If you can still see the person you're with perfectly with all their imperfections, and still love them, then why do people feel the need to substitute what their partner lacks by paying attention to the superficial? Complicating? Yes! Common? DEFINITELY!
My theory is this, and correct me if I'm wrong. But The substitute, from observation, represents the "fantasy" factor in all relationships. Be it, man or woman. These superficial wants destroy the foundation of relationships whether intentional or not. Once figured out and pieced together by one of the partners, it enables the insecurities and doubts to come seeping in, and leads to the inevitabe question "am I good enough?"
How do we really determine whether or not we are good enough for someone, or vice versa? Is it based on how many times we or they re-visit fantasies? Or is it strictly based on the initial standardized expectations of what each individual contributes to the relationship?
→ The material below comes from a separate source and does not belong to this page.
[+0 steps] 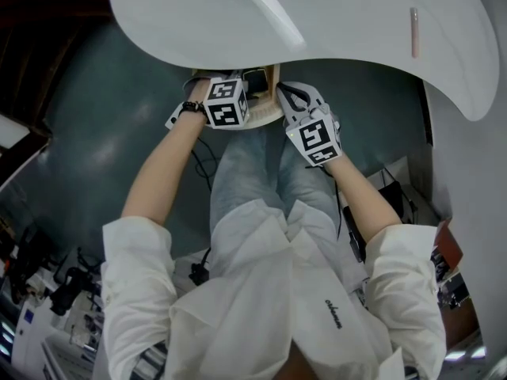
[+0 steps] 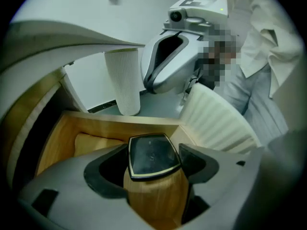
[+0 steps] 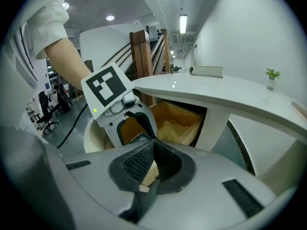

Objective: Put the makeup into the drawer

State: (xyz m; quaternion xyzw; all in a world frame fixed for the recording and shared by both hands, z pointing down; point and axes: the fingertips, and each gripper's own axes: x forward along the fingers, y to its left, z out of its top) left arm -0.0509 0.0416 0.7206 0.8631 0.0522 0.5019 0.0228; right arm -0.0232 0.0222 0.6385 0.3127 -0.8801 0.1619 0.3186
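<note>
A makeup jar (image 2: 151, 155) with a black, gold-rimmed lid and a wood-coloured body sits between the jaws of my left gripper (image 2: 153, 171), which is shut on it. It hangs just over the open wooden drawer (image 2: 120, 120) under the white desk (image 1: 333, 14). In the head view the left gripper (image 1: 252, 81) reaches into the drawer (image 1: 274, 93). My right gripper (image 3: 152, 163) is shut with nothing between its pads. It hovers beside the drawer's right side (image 1: 287, 93) and faces the left gripper (image 3: 130, 121).
The drawer's ribbed white front (image 2: 218, 121) curves out at the right. A ribbed white desk leg (image 2: 123, 80) stands behind it. On the desk lie a slim pink stick (image 1: 413, 32), a book (image 3: 207, 71) and a small plant (image 3: 272, 75). The person's legs fill the space below.
</note>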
We all live through lessons taught to us by our past, and gradually build what we would call "standards." In which some people be it in their adolescent years, or their adult years, still haven't defined. Are we not intelligent and responsible enough to set our standards at a respectable level, where it doesn't undermine the purest form of love that we posess in all reality? Is it really that impossible to have a fantasy that isn't so targeted to the opposite of what you already have, and just be content with it?
What I know is this...
The one thing that triggers insecurities and doubts, and it can be found in all relationships, is the amount of time they spend fantasizing about what isn't, as opposed to what is. This is where the 80/20 rule comes into play. To act as if the superficial is superior to the content of your reality, shows the brand of woman or man that you truly prefer. The more you think of what you don't have, the less you're able to appreciate what you do. Thus, resulting in resent and bitterness. The perfect equation to a broken relationship.
The only solution is dependent on the individual themselves. How can you expect to be truly happy, when your focused on what you don't have? It only patronizes and hurts the one you care about. Put yourself in their shoes for 5 minutes...how would you feel, being happy with someone, when it isn't you, making them happy? It's all about figuring out who you are and just setting standards for yourself. This knowledge may come with time and experience, but it's really quite simple. Society nowadays lacks standards. More and more people sell themselves short, and place themselves within a category made for the careless and immature. Are you in this category? Or are you in fact living up to the standards you've set for yourself?